With its latest $34 billion acquisition of Red Hat, IBM may have found something more elementary than “Watson” to save its flagging business.

Though the acquisition of Red Hat  is by no means a guaranteed victory for the Armonk, N.Y.-based computing company that has had more downs than ups over the five years, it seems to be a better bet for “Big Blue” than an artificial intelligence program that was always more hype than reality.

Indeed, commentators are already noting that this may be a case where IBM finally hangs up the Watson hat and returns to the enterprise software and services business that has always been its core competency (albeit one that has been weighted far more heavily on consulting services — to the detriment of the company’s business).

Watson, the business division focused on artificial intelligence whose public claims were always more marketing than actually market-driven, has not performed as well as IBM had hoped and investors were losing their patience.
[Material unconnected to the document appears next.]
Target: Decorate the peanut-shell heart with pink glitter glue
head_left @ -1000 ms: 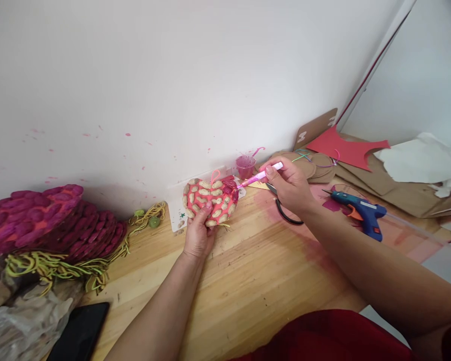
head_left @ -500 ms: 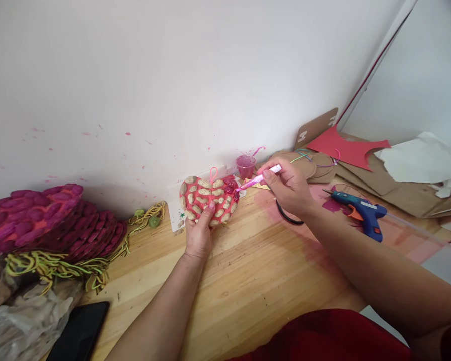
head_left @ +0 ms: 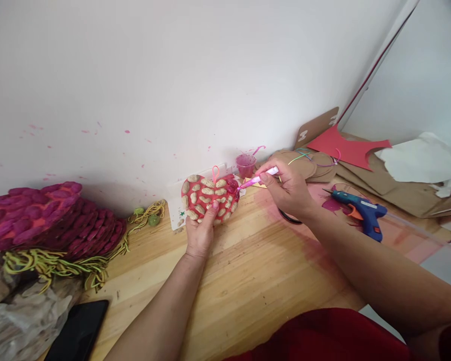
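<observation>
My left hand (head_left: 200,231) grips the lower edge of a red heart-shaped piece (head_left: 209,197) covered with peanut shells, with a pink loop at its top. It is held tilted up over the wooden table (head_left: 248,271). In my right hand (head_left: 290,189), a pink brush (head_left: 258,178) is pinched between the fingers. Its tip touches the heart's right edge, where the shells look glossy red.
A small pink cup of paint (head_left: 245,165) stands by the wall behind the heart. A blue glue gun (head_left: 361,212) lies at the right, near cardboard and red paper (head_left: 346,148). Magenta painted shell pieces (head_left: 41,218) with yellow-green cords sit at left. A black phone (head_left: 78,333) lies at the near left.
The heart has been tilted and shifted slightly in my left hand. My right hand has moved a little left, keeping the brush tip on the heart's right edge.
</observation>
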### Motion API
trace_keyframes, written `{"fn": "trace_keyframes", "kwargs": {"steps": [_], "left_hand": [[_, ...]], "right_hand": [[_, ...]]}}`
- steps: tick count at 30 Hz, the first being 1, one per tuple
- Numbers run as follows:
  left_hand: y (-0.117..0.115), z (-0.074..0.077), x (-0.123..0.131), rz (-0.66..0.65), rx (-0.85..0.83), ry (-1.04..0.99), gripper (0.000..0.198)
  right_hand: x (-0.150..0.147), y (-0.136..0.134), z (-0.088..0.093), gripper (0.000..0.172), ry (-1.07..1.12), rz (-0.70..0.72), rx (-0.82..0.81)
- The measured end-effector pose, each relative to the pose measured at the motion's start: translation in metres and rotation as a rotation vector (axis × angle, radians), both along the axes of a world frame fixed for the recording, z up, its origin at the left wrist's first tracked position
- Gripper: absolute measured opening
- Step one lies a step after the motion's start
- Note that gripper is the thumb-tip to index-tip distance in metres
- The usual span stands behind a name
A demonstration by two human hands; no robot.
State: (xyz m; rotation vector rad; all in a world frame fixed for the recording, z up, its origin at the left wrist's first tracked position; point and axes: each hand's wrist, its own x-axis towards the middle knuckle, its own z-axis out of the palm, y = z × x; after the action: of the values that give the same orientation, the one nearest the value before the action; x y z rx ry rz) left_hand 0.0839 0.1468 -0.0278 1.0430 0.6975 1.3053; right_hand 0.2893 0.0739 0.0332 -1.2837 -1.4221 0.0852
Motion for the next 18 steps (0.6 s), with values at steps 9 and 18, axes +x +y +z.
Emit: {"fn": "trace_keyframes", "kwargs": {"steps": [9,18], "left_hand": [[-0.0049,0.0039,0.001,0.043,0.106,0.094,0.037],[-0.0029,0.001,0.0004,0.038,0.127,0.102,0.036]], "right_hand": [[-0.0031,-0.0028,0.0024,0.013,-0.149,-0.008,0.031],[-0.0017,-0.0039,0.0039,0.011,-0.183,-0.047,0.071]]}}
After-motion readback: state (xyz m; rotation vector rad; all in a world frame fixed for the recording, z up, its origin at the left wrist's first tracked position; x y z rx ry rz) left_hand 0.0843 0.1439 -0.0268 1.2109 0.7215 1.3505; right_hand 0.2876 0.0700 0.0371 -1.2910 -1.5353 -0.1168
Critics — including analysts at the investment bank Jefferies (as early as one year ago) — were skeptical of Watson’s ability to deliver IBM from its business woes.

As we wrote at the time:

Jefferies pulls from an audit of a partnership between IBM Watson and MD Anderson as a case study for IBM’s broader problems scaling Watson. MD Anderson cut its ties with IBM after wasting $60 million on a Watson project that was ultimately deemed, “not ready for human investigational or clinical use.”
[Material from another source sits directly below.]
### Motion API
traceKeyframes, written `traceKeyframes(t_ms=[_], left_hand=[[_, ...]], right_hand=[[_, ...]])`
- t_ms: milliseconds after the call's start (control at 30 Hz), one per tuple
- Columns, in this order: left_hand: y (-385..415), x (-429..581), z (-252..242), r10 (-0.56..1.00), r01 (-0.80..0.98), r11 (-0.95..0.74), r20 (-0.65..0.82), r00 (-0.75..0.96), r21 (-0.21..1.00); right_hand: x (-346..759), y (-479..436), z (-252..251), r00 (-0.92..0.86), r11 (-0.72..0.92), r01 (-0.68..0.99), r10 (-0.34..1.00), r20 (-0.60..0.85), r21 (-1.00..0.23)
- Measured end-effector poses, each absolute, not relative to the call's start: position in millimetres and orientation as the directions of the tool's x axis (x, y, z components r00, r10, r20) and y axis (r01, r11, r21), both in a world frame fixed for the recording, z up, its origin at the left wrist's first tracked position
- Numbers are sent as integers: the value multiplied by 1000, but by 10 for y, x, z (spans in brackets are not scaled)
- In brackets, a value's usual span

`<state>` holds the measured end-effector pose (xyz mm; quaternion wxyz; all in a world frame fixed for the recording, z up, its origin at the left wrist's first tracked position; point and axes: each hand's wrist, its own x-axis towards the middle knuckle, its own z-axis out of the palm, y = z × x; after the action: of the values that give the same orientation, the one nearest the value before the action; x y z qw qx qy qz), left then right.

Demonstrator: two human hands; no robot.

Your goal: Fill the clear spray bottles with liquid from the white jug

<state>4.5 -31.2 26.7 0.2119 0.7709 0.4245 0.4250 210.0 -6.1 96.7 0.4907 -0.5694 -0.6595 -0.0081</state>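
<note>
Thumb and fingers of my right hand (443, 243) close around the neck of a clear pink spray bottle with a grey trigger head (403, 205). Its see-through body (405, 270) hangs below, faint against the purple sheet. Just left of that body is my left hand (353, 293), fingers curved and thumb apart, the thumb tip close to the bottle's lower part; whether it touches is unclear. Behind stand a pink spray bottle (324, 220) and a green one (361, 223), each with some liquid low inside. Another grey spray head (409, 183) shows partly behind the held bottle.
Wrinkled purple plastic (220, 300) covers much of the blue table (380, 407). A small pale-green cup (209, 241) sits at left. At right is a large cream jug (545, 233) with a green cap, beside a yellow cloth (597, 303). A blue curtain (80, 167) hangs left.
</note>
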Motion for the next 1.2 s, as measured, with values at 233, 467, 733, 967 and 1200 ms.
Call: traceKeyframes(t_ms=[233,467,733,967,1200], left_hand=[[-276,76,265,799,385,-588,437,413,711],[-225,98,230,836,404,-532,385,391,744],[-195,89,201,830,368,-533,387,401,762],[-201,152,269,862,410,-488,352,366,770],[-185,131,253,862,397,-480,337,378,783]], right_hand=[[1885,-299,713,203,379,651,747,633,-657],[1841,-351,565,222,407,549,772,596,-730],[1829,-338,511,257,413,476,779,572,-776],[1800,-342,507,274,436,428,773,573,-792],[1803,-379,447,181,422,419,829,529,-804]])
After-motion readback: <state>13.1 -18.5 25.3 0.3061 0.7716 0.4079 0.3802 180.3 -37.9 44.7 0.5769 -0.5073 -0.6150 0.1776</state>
The MD Anderson nightmare doesn’t stand on its own. I regularly hear from startup founders in the AI space that their own financial services and biotech clients have had similar experiences working with IBM.

The narrative isn’t the product of any single malfunction, but rather the result of overhyped marketing, deficiencies in operating with deep learning and GPUs and intensive data preparation demands.

That’s not the only trouble IBM has had with Watson’s healthcare results. Earlier this year, the online medical journal Stat reported that Watson was giving clinicians recommendations for cancer treatments that were “unsafe and incorrect” — based on the training data it had received from the company’s own engineers and doctors at Sloan-Kettering who were working with the technology.

All of these woes were reflected in the company’s latest earnings call where it reported falling revenues primarily from the Cognitive Solutions business, which includes Watson’s artificial intelligence and supercomputing services. Though IBM chief financial officer pointed to “mid-to-high” single digit growth from Watson’s health business in the quarter, transaction processing software business fell by 8% and the company’s suite of hosted software services is basically an afterthought for business gravitating to Microsoft, Alphabet, and Amazon for cloud services.

To be sure, Watson is only one of the segments that IBM had been hoping to tap for its future growth; and while it was a huge investment area for the company, the company always had its eyes partly fixed on the cloud computing environment as it looked for areas of growth.

It’s this area of cloud computing where IBM hopes that Red Hat can help it gain ground.

“The acquisition of Red Hat is a game-changer. It changes everything about the cloud market,” said Ginni Rometty, IBM Chairman, President and Chief Executive Officer, in a statement announcing the acquisition. “IBM will become the world’s number-one hybrid cloud provider, offering companies the only open cloud solution that will unlock the full value of the cloud for their businesses.”

The acquisition also puts an incredible amount of marketing power behind Red Hat’s various open source services business — giving all of those IBM project managers and consultants new projects to pitch and maybe juicing open source software adoption a bit more aggressively in the enterprise.

As Red Hat chief executive Jim Whitehurst told TheStreet in September, “The big secular driver of Linux is that big data workloads run on Linux. AI workloads run on Linux. DevOps and those platforms, almost exclusively Linux,” he said. “So much of the net new workloads that are being built have an affinity for Linux.”